• [YOUR OBJECTIVE] Please retype the data below exactly, stopping after the line with "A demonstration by" and skipping every picture.

▬▬▬▬▬▬

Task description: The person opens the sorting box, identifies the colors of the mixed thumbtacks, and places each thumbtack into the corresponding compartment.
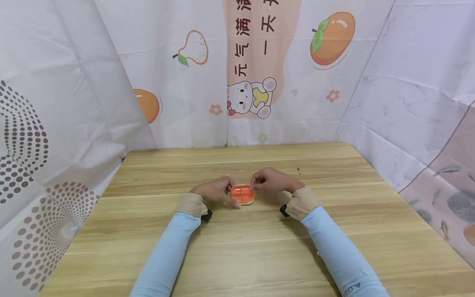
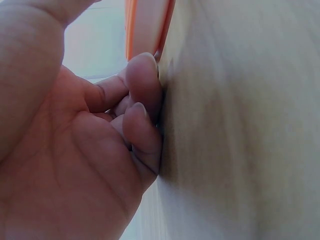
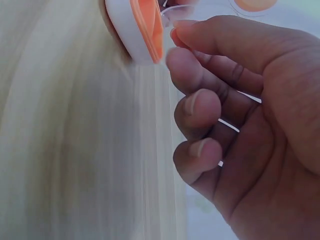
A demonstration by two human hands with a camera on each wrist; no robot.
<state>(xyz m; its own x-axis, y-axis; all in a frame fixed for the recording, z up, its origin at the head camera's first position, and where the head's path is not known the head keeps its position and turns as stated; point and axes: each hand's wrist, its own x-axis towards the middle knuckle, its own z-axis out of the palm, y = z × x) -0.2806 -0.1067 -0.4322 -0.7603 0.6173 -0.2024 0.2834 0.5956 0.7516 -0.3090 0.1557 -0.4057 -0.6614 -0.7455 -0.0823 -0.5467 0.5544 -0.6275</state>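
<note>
A small pill box [image 1: 242,194] with orange compartments and a white outer shell lies on the table, its clear lid [image 1: 241,176] raised at the back. My left hand [image 1: 215,191] holds the box at its left side, thumb along the front and fingers by the back left corner. In the left wrist view its other fingers [image 2: 142,85] curl against the tabletop. My right hand [image 1: 274,180] is at the box's right back corner, thumb and index fingertips together, other fingers loosely curled. I cannot tell what is between those fingertips.
A tiny red piece [image 1: 298,168] and a small greenish ring [image 1: 299,173] lie on the wooden table [image 1: 241,255] beyond the right hand. Printed curtains [image 1: 185,90] hang behind the table and on both sides.
</note>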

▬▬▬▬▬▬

• [OUTPUT]
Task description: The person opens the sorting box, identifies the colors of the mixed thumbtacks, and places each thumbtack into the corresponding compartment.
A demonstration by two human hands with a camera on each wrist; no robot.

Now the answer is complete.